▶ _WHAT IS EXPECTED_
Once the line holding "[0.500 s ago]" is found, output it and all remaining lines of the data exactly, with every picture left out.

▶ _GIVEN MATERIAL_
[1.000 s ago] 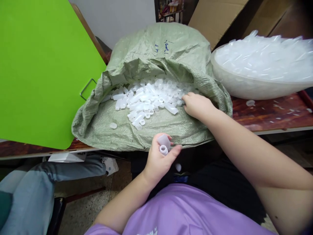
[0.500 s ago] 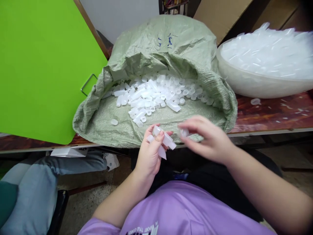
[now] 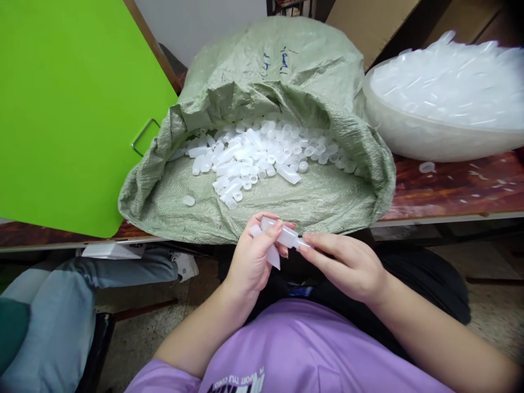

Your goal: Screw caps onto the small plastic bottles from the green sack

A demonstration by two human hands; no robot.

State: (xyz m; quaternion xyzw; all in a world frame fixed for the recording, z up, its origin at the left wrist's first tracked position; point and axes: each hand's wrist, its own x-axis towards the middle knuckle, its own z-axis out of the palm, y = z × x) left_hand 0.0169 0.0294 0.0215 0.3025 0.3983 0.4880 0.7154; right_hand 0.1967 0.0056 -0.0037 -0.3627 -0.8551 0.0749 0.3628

▶ _EXERCISE OUTPUT_
[0.500 s ago] 
[now] 

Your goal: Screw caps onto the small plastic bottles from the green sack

A demonstration by two human hands; no robot.

State: (xyz m; quaternion xyzw; all in a world frame fixed for the recording, z up, its origin at the left wrist's first tracked position; point and axes: each hand's wrist, its own x-axis towards the middle knuckle, its own z-axis out of the palm, y = z × x) left_hand 0.0169 0.0294 0.0215 0.3025 0.3983 0.4880 0.7154; right_hand 0.1967 0.0056 -0.0037 -0.3627 -0.8551 0.0749 0.3628

That completes the answer to this exercise.